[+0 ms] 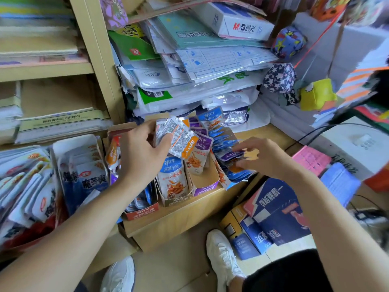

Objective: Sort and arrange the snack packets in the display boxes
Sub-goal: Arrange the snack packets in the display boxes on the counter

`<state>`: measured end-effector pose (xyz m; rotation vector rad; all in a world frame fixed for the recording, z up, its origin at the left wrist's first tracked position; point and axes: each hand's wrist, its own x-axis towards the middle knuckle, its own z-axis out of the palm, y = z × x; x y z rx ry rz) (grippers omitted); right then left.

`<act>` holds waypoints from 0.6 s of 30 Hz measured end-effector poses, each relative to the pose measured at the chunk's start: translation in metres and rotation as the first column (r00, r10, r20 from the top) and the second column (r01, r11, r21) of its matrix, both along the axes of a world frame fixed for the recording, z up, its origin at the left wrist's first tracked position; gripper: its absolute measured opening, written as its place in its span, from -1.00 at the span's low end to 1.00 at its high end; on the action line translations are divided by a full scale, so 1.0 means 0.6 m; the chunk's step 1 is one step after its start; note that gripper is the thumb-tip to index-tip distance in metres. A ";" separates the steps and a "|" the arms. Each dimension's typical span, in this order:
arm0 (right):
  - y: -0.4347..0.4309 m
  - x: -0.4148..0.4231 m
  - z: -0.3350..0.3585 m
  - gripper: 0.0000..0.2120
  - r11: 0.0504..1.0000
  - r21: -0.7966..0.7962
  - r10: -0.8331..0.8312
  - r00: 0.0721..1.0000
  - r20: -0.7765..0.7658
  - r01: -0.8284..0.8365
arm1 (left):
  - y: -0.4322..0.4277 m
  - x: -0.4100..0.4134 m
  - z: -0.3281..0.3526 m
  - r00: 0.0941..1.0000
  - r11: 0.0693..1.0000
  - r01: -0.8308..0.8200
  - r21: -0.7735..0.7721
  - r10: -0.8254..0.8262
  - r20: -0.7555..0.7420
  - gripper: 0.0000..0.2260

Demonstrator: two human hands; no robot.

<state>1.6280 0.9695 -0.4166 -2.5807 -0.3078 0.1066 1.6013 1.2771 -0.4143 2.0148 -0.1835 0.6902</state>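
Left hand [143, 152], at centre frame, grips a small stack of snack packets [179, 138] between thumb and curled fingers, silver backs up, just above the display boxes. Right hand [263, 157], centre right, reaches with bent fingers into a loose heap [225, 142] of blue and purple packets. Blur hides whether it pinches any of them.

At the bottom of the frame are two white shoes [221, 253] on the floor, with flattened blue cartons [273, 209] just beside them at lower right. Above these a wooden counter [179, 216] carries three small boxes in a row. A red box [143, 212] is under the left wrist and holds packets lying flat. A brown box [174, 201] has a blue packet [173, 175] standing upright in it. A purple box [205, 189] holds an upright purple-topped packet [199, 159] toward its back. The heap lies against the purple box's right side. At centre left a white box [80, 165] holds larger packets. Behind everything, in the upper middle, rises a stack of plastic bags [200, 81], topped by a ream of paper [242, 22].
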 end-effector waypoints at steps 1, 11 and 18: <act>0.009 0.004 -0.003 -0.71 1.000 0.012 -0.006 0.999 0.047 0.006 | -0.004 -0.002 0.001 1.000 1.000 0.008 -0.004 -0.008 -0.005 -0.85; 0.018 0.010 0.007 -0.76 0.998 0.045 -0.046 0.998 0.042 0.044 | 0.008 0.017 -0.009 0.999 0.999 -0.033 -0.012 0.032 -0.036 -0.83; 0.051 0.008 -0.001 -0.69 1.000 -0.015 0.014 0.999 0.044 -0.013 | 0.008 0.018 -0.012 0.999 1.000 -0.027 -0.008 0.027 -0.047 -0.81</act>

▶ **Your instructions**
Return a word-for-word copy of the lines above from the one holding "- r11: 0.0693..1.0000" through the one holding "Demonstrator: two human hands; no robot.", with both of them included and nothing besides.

▶ **Response to the exercise**
  - r11: 0.0693..1.0000
  - r01: -0.8308..0.8200
  - r21: -0.7735..0.7721
  - r10: -0.8254..0.8262
  - r20: -0.7555..0.7420
  - gripper: 0.0000..0.2260

Demonstrator: two human hands; no robot.

There is nothing else to this exercise.